Revision und Beschwerde gegen Kostenentscheidung im Strafverfahren – Verwerfung als unbegründet
- Gericht
- BGH
- Spruchkörper
- 2. Strafsenat
- Aktenzeichen
- 2 StR 411/89
- Datum
- 29.09.1989
- Rechtsgebiet
- Strafrecht
Abstrakte Rechtssätze
Die Nachprüfung des Urteils im Revisionsverfahren ist nach § 349 Abs. 2 StPO auf die durch die Revisionsbegründung angezeigten Rechtsfehler beschränkt.
Die Revision ist als unbegründet zu verwerfen, wenn die Nachprüfung keine Rechtsfehler zum Nachteil des Angeklagten ergibt.
Eine sofortige Beschwerde gegen eine Kostenentscheidung ist unbegründet, soweit die Kostenentscheidung der Sach- und Rechtslage entspricht.

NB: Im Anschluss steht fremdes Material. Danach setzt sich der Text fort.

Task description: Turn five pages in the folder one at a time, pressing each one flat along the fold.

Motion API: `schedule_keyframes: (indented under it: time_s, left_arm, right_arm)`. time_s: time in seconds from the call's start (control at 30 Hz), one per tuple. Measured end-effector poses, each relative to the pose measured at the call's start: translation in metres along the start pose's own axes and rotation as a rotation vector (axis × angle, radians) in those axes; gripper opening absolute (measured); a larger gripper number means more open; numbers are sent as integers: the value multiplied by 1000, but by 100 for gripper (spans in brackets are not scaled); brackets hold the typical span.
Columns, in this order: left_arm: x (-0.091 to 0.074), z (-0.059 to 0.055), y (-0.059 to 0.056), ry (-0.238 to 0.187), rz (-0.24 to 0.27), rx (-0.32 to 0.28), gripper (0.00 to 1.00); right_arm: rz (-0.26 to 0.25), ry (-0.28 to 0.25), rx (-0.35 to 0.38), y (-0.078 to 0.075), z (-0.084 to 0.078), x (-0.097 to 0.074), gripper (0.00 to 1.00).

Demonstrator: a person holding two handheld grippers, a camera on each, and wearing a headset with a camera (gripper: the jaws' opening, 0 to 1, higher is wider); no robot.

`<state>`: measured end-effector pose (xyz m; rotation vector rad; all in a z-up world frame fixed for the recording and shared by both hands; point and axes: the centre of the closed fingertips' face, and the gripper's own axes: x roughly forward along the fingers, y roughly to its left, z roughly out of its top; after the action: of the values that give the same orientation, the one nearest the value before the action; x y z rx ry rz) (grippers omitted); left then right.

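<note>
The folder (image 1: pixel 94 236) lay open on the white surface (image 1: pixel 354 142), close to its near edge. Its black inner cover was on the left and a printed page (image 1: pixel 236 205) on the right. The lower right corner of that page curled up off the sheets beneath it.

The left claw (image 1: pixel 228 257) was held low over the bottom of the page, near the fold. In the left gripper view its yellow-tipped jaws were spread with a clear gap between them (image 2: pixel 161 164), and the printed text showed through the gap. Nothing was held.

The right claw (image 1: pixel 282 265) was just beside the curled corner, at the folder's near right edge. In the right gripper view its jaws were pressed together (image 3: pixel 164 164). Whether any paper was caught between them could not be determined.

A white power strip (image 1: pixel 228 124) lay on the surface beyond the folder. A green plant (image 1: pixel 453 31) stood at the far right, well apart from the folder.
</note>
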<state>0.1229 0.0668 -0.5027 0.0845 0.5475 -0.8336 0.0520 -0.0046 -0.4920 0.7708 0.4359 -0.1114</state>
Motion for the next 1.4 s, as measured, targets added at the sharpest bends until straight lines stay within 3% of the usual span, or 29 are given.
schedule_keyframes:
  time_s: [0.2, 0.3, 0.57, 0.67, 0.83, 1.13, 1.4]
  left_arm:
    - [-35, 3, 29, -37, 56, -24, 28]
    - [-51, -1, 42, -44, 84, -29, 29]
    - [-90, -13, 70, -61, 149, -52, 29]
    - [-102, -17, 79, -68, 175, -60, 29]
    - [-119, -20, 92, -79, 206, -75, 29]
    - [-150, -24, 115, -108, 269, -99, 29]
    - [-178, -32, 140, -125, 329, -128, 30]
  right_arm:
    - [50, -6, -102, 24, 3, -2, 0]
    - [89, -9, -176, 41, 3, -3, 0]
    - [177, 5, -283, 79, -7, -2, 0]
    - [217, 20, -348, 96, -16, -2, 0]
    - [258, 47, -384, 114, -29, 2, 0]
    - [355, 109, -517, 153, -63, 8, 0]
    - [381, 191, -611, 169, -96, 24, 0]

Der unterlegene Beteiligte hat grundsätzlich die Kosten der Rechtsmittel zu tragen.
Vorinstanzen
Landgericht Frankfurt am Main, 24. April 1989
Rubrum
BUNDESGERICHTSHOF 2 StR 411/89 BESCHLUSS
in der Strafsache gegen OC, geboren am ████, Karl Heinz K██ (██ KC),
wegen schwerer räuberischer Erpressung.
Der 2. Strafsenat des Bundesgerichtshofs hat auf Antrag des Generalbundesanwalts und nach Anhörung des Beschwerdeführers am 29. September 1989 einstimmig
Tenor
Die Revision des Angeklagten gegen das Urteil des Landgerichts Frankfurt am Main vom 24. April 1989 wird als unbegründet verworfen, da die Nachprüfung des Urteils auf Grund der Revisionsrechtfertigung keinen Rechtsfehler zum Nachteil des Angeklagten ergeben hat (§ 349 Abs. 2 StPO).

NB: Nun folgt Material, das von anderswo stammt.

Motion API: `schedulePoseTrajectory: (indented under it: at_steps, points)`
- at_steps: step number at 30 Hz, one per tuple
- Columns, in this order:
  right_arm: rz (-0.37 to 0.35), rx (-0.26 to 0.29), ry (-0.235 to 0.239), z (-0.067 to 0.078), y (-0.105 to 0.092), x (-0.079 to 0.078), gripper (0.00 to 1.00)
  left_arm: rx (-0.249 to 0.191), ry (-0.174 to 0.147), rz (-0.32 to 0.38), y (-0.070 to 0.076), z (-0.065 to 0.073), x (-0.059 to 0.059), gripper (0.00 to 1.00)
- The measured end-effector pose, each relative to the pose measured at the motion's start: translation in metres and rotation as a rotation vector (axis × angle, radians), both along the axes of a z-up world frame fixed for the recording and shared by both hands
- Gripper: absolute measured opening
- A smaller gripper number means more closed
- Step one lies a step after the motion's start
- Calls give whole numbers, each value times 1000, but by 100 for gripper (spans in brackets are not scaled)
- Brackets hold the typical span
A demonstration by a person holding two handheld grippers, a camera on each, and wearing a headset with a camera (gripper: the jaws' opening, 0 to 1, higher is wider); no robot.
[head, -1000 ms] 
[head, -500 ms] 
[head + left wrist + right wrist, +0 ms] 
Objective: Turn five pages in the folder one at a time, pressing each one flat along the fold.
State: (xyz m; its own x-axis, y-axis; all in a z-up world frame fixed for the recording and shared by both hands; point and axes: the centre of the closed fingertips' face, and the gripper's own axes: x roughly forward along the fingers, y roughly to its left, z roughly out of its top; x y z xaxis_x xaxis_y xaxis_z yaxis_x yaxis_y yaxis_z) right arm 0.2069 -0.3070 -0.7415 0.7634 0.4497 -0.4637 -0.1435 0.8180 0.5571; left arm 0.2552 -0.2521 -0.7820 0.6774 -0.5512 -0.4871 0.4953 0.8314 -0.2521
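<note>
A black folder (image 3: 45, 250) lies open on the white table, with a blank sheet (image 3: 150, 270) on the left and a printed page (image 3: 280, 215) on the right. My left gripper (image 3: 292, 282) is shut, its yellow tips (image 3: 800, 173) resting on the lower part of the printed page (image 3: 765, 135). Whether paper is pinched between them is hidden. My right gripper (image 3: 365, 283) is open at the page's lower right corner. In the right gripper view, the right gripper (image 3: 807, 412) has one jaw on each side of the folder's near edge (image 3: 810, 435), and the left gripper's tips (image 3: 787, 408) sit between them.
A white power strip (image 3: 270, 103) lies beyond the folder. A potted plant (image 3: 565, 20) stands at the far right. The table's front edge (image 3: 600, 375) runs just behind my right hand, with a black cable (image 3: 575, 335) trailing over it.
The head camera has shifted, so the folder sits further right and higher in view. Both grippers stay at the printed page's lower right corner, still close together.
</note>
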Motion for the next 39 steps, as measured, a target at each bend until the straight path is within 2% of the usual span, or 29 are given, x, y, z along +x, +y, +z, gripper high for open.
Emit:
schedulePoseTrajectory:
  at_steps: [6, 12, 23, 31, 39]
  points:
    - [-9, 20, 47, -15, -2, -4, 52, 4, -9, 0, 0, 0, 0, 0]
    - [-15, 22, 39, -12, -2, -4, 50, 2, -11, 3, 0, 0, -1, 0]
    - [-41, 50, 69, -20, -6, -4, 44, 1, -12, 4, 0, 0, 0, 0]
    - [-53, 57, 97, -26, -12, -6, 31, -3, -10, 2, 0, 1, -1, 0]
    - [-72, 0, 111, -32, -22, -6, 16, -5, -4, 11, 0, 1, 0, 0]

Die sofortige Beschwerde des Angeklagten gegen die Kostenentscheidung des Landgerichts wird als unbegründet verworfen, weil die Entscheidung der Sach- und Rechtslage entspricht (vgl. dazu auch die zutreffenden Ausführungen des Generalbundesanwalts in seiner Stellungnahme vom 30. August 1989).
Der Beschwerdeführer hat die Kosten der Rechtsmittel zu tragen.